## Collected material
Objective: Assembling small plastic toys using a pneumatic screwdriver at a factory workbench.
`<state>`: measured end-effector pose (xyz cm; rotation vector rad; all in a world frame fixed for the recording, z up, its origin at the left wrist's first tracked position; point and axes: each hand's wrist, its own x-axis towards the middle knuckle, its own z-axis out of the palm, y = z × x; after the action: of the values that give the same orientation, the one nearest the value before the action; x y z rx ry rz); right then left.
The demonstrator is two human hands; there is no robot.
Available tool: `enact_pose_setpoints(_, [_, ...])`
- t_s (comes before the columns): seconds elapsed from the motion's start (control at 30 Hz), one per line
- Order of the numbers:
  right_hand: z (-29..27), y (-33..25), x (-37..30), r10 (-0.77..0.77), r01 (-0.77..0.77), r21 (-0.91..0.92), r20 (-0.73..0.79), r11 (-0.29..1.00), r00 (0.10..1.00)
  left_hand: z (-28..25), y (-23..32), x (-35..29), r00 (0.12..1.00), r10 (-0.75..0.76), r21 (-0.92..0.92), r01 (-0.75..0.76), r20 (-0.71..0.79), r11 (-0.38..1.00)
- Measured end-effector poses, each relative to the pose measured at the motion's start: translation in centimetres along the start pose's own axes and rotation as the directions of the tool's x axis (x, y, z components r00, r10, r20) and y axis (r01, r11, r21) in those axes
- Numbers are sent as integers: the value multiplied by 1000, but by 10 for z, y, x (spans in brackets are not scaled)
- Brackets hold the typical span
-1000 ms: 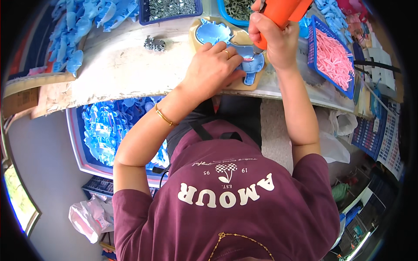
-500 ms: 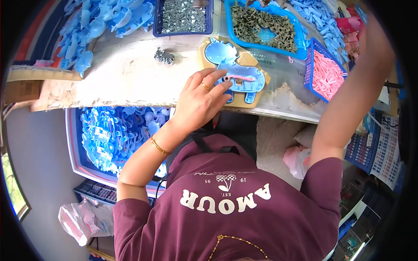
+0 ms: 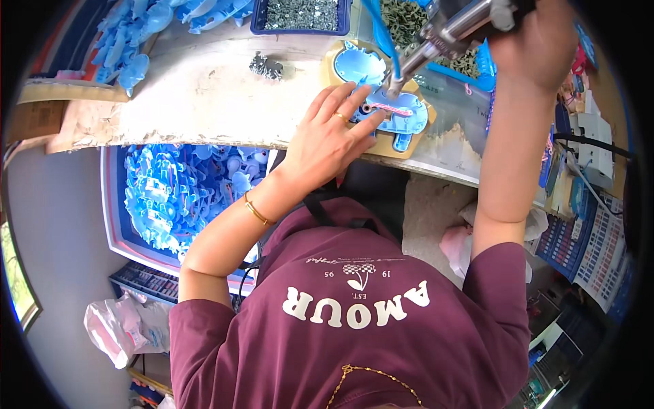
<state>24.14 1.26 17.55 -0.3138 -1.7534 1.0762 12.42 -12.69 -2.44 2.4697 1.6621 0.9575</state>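
A light blue plastic toy shell [image 3: 361, 65], shaped like an animal half, lies hollow side up in a tan jig [image 3: 424, 129] at the table's front edge. Inside it runs a thin pink strip [image 3: 392, 109]. My left hand [image 3: 325, 133] rests on the shell's near left part, fingers spread, covering some of it. Up to the right, my right hand [image 3: 535, 51] is closed around a power screwdriver [image 3: 453, 34] with a metal nose. The tool slants down to the left, its tip over the shell near the strip; whether it touches cannot be told.
A small pile of dark screws [image 3: 266, 66] lies left of the jig. Behind stand a dark blue tray of metal screws [image 3: 300, 17] and a bright blue tray of greenish parts [image 3: 405, 24]. More blue shells [image 3: 139, 27] lie far left; others fill a bin [image 3: 163, 204] below the table.
My right hand has come down and left from the upper right, bringing the screwdriver over the shell. My left hand stays on the shell. The view has shifted slightly.
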Motion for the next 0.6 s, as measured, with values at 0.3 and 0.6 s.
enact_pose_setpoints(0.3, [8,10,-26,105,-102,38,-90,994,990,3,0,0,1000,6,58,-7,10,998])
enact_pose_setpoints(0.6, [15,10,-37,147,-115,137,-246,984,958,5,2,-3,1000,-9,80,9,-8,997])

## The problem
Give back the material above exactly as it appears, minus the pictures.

## Response to this exercise
Objective: Assembling small plastic toys using a pneumatic screwdriver at a factory workbench.
`<state>`: measured end-effector pose (xyz cm; rotation vector rad; all in a world frame fixed for the recording, z up, its origin at the left wrist's first tracked position; point and axes: each hand's wrist, its own x-axis towards the middle knuckle, its own z-axis out of the palm, y = z × x; after the action: of the values that give the same orientation, the one nearest the value before the action; x y z rx ry rz); right then left.
The demonstrator is two human hands; there is no robot.
Available tool: `enact_pose_setpoints(_, [_, ...])`
- t_s (comes before the columns): seconds elapsed from the motion's start (control at 30 Hz), one per line
- Order of the numbers:
  right_hand: z (-29..27), y (-33..25), x (-37..30), r10 (-0.77..0.77), r01 (-0.77..0.77), r21 (-0.91..0.92), r20 (-0.73..0.79), r11 (-0.29..1.00), r00 (0.10..1.00)
  left_hand: z (-28..25), y (-23..32), x (-35..29), r00 (0.12..1.00), r10 (-0.75..0.76), r21 (-0.92..0.92), r01 (-0.75..0.76), r20 (-0.71..0.79), r11 (-0.38..1.00)
- Measured end-effector poses, each relative to the pose measured at the motion's start: translation in centimetres along the start pose's own axes and rotation as the directions of the tool's x axis (x, y, z components r00, r10, r20) and y axis (r01, r11, r21) in those axes
- Numbers are sent as integers: the value multiplied by 1000, but by 10 for z, y, x (spans in brackets are not scaled)
- Brackets hold the typical span
-1000 ms: 
-500 ms: 
+0 ms: 
<state>24.14 1.26 17.55 -0.3138 -1.7534 1.0762 12.42 -12.69 -2.44 2.4697 1.6621 0.9575</state>
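A light blue plastic toy shell [image 3: 361, 65], shaped like an animal half, lies hollow side up in a tan jig [image 3: 424, 129] at the table's front edge. Inside it runs a thin pink strip [image 3: 392, 109]. My left hand [image 3: 325, 133] rests on the shell's near left part, fingers spread, covering some of it. Up to the right, my right hand [image 3: 535, 51] is closed around a power screwdriver [image 3: 453, 34] with a metal nose. The tool slants down to the left, its tip over the shell near the strip; whether it touches cannot be told.
A small pile of dark screws [image 3: 266, 66] lies left of the jig. Behind stand a dark blue tray of metal screws [image 3: 300, 17] and a bright blue tray of greenish parts [image 3: 405, 24]. More blue shells [image 3: 139, 27] lie far left; others fill a bin [image 3: 163, 204] below the table.
My right hand has come down and left from the upper right, bringing the screwdriver over the shell. My left hand stays on the shell. The view has shifted slightly.
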Motion for the next 0.6 s, as measured, with values at 0.3 and 0.6 s.
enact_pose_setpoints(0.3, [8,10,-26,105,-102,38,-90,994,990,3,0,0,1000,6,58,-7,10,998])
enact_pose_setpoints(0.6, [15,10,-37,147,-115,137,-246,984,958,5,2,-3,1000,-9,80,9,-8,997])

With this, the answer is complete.